• Required action
I'd like the line containing "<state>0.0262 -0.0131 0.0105" and each line that follows, through the last line of the material, set down exactly as they are, and no others.
=== Input for this task ===
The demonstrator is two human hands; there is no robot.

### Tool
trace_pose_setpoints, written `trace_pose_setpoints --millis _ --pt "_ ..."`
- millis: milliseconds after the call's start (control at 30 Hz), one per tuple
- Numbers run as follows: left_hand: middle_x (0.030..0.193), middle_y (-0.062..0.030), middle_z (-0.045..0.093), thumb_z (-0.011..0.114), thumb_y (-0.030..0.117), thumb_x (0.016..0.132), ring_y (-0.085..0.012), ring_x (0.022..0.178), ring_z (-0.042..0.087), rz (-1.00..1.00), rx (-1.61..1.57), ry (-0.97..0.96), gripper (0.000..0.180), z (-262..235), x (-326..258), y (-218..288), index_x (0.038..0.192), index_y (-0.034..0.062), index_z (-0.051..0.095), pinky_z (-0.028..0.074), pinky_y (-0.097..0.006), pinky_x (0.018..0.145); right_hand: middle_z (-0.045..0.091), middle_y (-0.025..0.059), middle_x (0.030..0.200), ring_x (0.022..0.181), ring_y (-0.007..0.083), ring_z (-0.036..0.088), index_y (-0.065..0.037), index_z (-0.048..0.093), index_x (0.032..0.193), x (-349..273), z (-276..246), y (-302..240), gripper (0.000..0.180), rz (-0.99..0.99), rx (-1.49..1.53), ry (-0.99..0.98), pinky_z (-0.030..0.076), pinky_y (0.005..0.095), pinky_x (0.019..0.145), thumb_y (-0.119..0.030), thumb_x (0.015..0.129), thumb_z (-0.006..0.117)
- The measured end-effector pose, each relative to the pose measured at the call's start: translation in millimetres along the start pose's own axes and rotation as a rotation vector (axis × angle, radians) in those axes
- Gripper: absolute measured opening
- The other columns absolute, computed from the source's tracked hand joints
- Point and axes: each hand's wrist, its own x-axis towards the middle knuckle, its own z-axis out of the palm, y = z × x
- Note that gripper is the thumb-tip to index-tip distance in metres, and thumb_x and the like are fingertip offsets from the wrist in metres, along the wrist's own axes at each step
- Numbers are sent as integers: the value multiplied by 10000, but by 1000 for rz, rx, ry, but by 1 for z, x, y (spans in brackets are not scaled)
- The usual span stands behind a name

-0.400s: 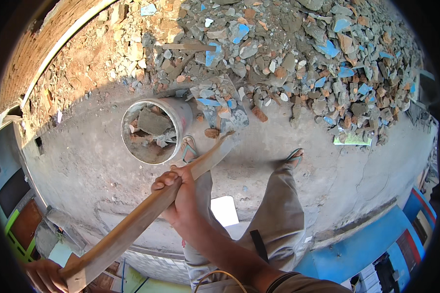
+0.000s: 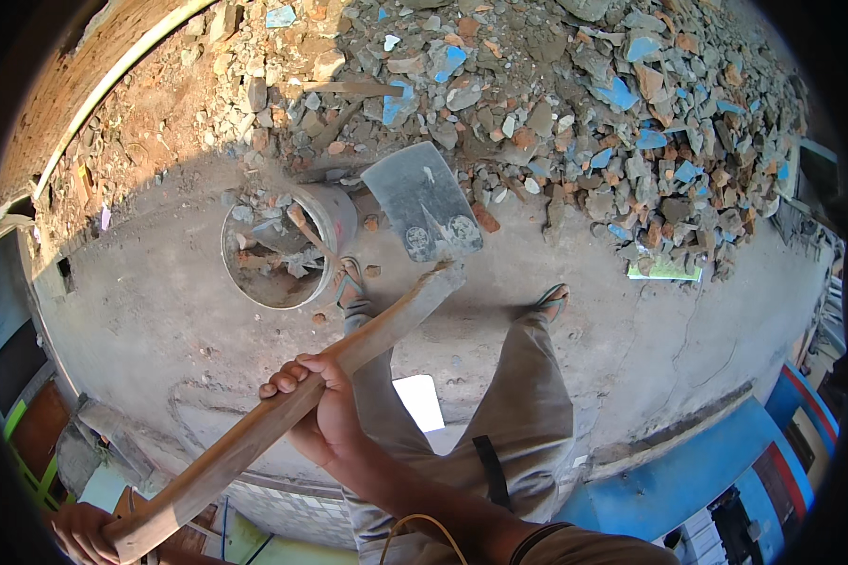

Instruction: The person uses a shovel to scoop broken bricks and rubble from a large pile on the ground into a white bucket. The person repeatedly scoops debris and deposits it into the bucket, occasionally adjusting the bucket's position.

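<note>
Both my hands are closed around the long wooden handle of a hoe [image 2: 367, 337] with a broad grey metal blade. My right hand [image 2: 322, 410] grips it about midway, and my left hand [image 2: 85, 532] holds its end at the lower left. The blade [image 2: 422, 202] is bare and tilted, above the floor near the pile's edge. Left of it a whitish bucket [image 2: 337, 209] leans over, its mouth facing me. Broken chunks lie inside it, and several grey bits [image 2: 254, 207] and an orange-brown piece [image 2: 303, 226] show at its rim, perhaps in the air.
A large rubble heap [image 2: 575, 104] of concrete, brick and blue-painted pieces spans the far side. My sandalled feet [image 2: 554, 299] stand on the concrete floor, one close beside the bucket. A brick wall [image 2: 75, 85] rises at the far left; blue-painted structures [image 2: 688, 461] are at the lower right.
Rubble that lay on the hoe blade has left it toward the bucket, and the blade has turned bare. A large grey block at the bucket's mouth has dropped deeper or shifted. Both hands keep their hold.
</note>
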Motion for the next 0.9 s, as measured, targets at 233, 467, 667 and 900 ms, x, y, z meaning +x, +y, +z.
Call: trace_pose_setpoints --millis 233,467,667,900 --pt "562 -18 438 596 2 678 -169 448 488 -737 -18 18 355 64 -106 -234 947 81 378 444 -346 502 498 -7 621 574 125 518 -116 472 721 6 -105 -237 147 -406 178 216 514 300 613 -115 864 505" --pt "588 -42 380 492 4 607 -169 434 382 -1026 108 -165 253 151 -151 -432 814 74 364 375 -324 467 488 6 603 530 164 523 -108 475 711 51 -197 -363 128 -404 435 225 529 334 567 -129 828 429" --pt "644 -26 362 488 64 699 -159 523 379 -934 87 -374 153 211 -72 -532 829 88 409 373 -324 574 515 20 622 547 160 520 -157 441 624 131 -93 -433 137 -450 418 291 536 420 675 -82 732 398" --pt "666 -23 378 457 62 686 -152 529 372 -765 229 -652 190 237 -64 -498 862 70 385 375 -307 572 531 51 620 578 242 551 -114 493 589 177 -22 -448 68 -214 479 -49 524 466 725 -97 654 497"
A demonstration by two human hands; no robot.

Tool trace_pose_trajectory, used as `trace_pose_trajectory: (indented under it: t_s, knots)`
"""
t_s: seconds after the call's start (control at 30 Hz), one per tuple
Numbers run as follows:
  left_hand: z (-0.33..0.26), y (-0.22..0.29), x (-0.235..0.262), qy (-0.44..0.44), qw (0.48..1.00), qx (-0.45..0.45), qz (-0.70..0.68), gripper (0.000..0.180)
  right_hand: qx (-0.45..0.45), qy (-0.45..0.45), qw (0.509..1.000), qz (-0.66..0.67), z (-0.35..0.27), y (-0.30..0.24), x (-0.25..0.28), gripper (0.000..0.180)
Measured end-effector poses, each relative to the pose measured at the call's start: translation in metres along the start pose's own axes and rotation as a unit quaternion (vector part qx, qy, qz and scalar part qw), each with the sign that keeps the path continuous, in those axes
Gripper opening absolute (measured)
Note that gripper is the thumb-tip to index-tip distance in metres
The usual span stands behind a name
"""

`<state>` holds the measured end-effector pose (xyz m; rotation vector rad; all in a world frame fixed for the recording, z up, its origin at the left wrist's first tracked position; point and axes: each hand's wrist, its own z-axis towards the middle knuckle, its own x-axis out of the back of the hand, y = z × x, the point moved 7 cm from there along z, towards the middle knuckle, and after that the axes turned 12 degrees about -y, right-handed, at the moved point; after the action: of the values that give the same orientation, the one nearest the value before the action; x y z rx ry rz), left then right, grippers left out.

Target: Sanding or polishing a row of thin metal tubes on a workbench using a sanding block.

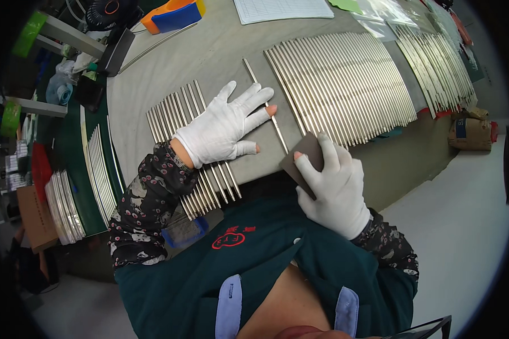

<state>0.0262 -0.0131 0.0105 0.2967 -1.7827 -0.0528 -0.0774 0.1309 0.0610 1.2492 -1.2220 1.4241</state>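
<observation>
While pinned under flat, open left hand (226,127), single rod (264,104) running away lengthwise, just left of right hand (333,189) gripping dark pad (304,158).

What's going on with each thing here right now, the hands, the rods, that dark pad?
Left hand: gloved, flat on the small batch of rods, fingers spread.
Right hand: gloved, gripping the dark pad.
Dark pad: held tilted at the table edge.
Single rod: lying alone between the batches, a left fingertip on it.
Small batch of rods: side by side, under the left hand.
Large batch of rods: laid in a neat row, untouched.
</observation>
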Motion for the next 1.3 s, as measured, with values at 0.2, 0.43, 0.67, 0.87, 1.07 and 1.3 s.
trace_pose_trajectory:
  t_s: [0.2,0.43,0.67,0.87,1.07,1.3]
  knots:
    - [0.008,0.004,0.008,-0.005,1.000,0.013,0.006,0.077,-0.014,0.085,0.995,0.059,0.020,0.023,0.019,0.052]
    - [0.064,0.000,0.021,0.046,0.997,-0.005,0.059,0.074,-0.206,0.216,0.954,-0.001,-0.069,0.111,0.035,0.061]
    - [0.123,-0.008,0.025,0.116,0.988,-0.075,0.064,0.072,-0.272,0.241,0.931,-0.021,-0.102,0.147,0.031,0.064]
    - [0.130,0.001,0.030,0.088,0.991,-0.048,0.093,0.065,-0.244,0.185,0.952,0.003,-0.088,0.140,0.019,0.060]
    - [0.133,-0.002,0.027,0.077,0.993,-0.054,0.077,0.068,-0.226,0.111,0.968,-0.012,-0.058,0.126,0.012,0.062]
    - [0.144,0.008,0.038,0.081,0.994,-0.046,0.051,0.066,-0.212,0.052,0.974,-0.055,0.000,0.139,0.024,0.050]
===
• Answer to this problem
<state>0.0262 -0.0131 0.0105 0.2967 -1.7827 -0.0528 -0.0774 0.1309 0.0610 1.2492 -1.2220 1.4241</state>
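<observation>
While pinned under flat, open left hand (226,127), single rod (264,104) running away lengthwise, just left of right hand (333,189) gripping dark pad (304,158).

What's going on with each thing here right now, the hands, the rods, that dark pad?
Left hand: gloved, flat on the small batch of rods, fingers spread.
Right hand: gloved, gripping the dark pad.
Dark pad: held tilted at the table edge.
Single rod: lying alone between the batches, a left fingertip on it.
Small batch of rods: side by side, under the left hand.
Large batch of rods: laid in a neat row, untouched.
</observation>
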Motion for the next 1.3 s, as measured, with values at 0.2, 0.43, 0.67, 0.87, 1.07 and 1.3 s.
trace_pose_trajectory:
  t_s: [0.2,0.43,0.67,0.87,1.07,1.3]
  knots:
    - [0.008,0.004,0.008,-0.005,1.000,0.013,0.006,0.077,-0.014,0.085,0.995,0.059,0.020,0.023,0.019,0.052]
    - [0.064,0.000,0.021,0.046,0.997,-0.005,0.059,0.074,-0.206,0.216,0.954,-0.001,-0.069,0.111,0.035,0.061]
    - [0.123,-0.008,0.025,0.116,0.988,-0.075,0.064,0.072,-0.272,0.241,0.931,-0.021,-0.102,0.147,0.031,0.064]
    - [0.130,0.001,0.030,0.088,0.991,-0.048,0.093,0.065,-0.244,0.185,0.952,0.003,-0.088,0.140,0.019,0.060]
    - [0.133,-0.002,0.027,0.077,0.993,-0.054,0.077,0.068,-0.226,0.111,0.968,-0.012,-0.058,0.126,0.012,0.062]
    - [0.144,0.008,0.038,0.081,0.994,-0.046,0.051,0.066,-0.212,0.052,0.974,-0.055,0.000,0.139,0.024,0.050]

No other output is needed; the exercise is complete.